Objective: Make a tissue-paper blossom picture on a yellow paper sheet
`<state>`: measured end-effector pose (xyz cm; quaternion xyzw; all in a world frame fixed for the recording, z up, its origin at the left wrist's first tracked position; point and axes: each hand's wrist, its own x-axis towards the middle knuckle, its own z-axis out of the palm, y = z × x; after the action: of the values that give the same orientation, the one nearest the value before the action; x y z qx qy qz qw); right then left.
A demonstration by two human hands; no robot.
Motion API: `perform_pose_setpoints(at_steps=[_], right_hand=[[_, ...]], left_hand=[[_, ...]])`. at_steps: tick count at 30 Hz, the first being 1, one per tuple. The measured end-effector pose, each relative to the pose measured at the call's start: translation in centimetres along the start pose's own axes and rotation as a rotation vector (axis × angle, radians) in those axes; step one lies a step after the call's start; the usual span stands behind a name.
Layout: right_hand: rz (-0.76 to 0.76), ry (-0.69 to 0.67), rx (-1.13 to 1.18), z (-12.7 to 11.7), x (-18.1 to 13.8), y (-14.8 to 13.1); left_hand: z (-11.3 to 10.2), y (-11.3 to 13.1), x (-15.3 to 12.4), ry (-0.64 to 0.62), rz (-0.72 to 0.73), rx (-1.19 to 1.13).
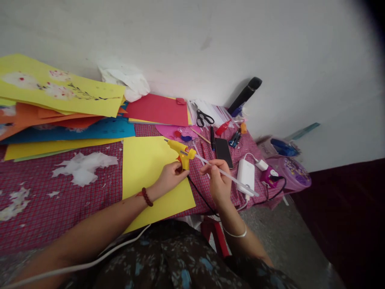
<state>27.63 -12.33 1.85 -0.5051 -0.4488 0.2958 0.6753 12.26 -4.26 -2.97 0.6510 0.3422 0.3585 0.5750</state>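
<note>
My left hand (173, 175) grips the handle of a yellow glue gun (182, 152) whose nozzle points to the far left. A long translucent glue stick (243, 186) runs from the rear of the gun out to the right. Around that stick my right hand (220, 181) is closed, thumb and fingers pinching it partway along. How far the stick sits inside the gun is hidden. Beneath the gun and my left wrist lies a yellow sheet of paper (141, 160). The gun's black cord (200, 192) trails down toward the table's front edge.
Right of my hands lie a phone (224, 152), a white power bank (246, 176) and a purple plug adapter (268, 176). Scissors (204, 118) and red paper (159, 110) are behind. Painted coloured sheets (66, 90) and torn white tissue (86, 166) occupy the left. A wall stands behind the table.
</note>
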Motion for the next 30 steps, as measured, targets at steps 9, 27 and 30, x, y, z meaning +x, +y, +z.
perform_pose_setpoints(at_steps=[9, 27, 30], right_hand=[[0.213, -0.352, -0.104, 2.1, 3.3, 2.1], [0.604, -0.589, 0.15, 3.6, 6.8, 0.8], [0.622, -0.597, 0.064, 3.4, 7.5, 0.8]], left_hand=[[0.0, -0.1, 0.0, 0.034, 0.067, -0.018], [-0.5, 2.1, -2.5, 0.0, 0.291, 0.284], [-0.6, 2.0, -2.8, -0.024, 0.335, 0.36]])
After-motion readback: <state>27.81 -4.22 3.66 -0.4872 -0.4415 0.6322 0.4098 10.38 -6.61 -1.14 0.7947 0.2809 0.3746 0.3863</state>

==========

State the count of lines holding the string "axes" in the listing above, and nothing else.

2